**What is being asked**
Only the lines from the top of the data through the line containing "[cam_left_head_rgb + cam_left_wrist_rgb" should be duplicated, exactly as they appear.
━━━━━━━━
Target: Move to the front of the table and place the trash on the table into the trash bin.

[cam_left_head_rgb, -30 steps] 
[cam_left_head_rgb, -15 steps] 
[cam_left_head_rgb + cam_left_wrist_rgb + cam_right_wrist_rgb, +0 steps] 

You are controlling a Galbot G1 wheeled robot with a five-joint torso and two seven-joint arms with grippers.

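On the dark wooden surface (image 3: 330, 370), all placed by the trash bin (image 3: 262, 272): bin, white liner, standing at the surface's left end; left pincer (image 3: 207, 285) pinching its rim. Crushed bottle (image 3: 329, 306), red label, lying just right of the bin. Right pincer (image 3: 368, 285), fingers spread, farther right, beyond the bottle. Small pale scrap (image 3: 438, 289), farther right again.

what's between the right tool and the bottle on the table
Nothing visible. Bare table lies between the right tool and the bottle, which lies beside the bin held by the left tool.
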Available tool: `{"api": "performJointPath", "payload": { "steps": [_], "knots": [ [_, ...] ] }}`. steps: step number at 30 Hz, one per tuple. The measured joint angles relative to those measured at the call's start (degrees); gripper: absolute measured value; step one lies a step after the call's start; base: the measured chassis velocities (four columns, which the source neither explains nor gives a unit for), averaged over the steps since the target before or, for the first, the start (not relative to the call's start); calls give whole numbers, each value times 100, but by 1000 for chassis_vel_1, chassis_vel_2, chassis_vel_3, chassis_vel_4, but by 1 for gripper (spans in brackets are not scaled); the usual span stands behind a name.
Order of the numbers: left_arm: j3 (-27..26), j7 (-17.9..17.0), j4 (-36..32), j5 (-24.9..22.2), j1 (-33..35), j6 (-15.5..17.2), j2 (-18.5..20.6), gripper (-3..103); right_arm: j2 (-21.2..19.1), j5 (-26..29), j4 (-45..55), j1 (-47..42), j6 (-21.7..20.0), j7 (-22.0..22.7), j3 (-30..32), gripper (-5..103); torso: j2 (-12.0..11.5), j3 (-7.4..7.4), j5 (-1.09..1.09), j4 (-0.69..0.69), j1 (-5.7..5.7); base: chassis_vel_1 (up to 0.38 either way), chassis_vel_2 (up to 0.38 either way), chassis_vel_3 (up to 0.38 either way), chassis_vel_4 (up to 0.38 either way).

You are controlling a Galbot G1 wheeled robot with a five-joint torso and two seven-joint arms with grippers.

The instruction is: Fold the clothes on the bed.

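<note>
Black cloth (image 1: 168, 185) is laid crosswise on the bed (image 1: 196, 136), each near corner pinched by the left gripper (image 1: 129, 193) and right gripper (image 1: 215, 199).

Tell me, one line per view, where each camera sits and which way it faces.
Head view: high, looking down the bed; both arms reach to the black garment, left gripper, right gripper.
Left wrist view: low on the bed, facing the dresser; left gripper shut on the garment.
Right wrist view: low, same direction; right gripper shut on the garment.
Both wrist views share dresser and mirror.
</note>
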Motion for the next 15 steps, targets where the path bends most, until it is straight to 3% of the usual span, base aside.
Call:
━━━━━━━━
**Answer space**
Target: Move to the front of the table and place the trash on the table into the trash bin.

[cam_left_head_rgb, -30 steps] 
[cam_left_head_rgb, -15 steps] 
[cam_left_head_rgb + cam_left_wrist_rgb + cam_right_wrist_rgb, +0 steps] 

Nothing more remains for this exercise.